Наконец, в бессилии его, в неспособности распутать противоречие воли и сознания теоретически выразилась практическая неспособность двойника выйти из заколдованного круга противоречий, терзающих надвое его душу. Подобно тому, как в душе Девушкина не могут помириться самолюбие и унижение, в душе Голядкина властолюбие и безответность, в душ Опискина мучи- <116 (132)> тельство со страданием, а в душе героя „Белых ночей» мечтательность и сознание действительности, так в теоретических исканиях подпольного человека не могут найти себе примирения воля и сознание, воля, как совокупность всех порывов проявить свою личность, сознание, как совокупность всех моментов отчетливого и ясного представления своего ничтожества и слабости.

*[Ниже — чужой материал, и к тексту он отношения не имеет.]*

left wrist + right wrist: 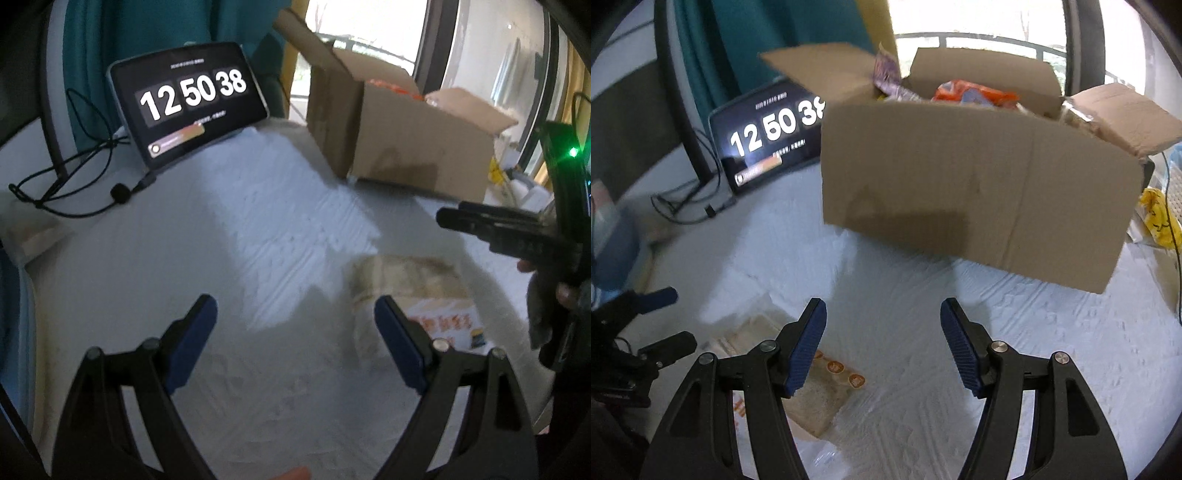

Мы знаем, что в этом противоречии и двойственности сказалось противоречивое и двойственное социальное положение мещанина. Поставленный между дном и верхом, между молотом и наковальней он волей тяготеет кверху, стремится стать молотом, в ту пору как стихия социального развития безжалостно толкает его на дно, готовит ему участь наковальни. „Второстепенной роли я понять не мог, – рассказывает герой подполья, – и вот именно потому-то в действительности занимал последнюю. Либо герой, либо грязь, середины не было». Ее и не могло быть по условиям его социального бытия: либо герой, либо грязь, либо молот, либо наковальня. Именно эта дилемма и нашла себе выражение в его теоретических построениях: либо безграничная воля, своеволие, дикий каприз, либо безграничная пассивность, сознательное „сложа-руки-сиденье». Как живая личность, как член социального целого он бессилен вырваться из условий своего двойственного, противоречивого существования и неспособен двигаться в ином направлены, кроме <117 (133)> верха и низа. Вот почему и его мысль не в состоянии вырваться из тисков указанного противоречия, и не в силах представить себе иного бытия, кроме молота и наковальни, героя и насекомого, дикого своеволия и тупой инерции.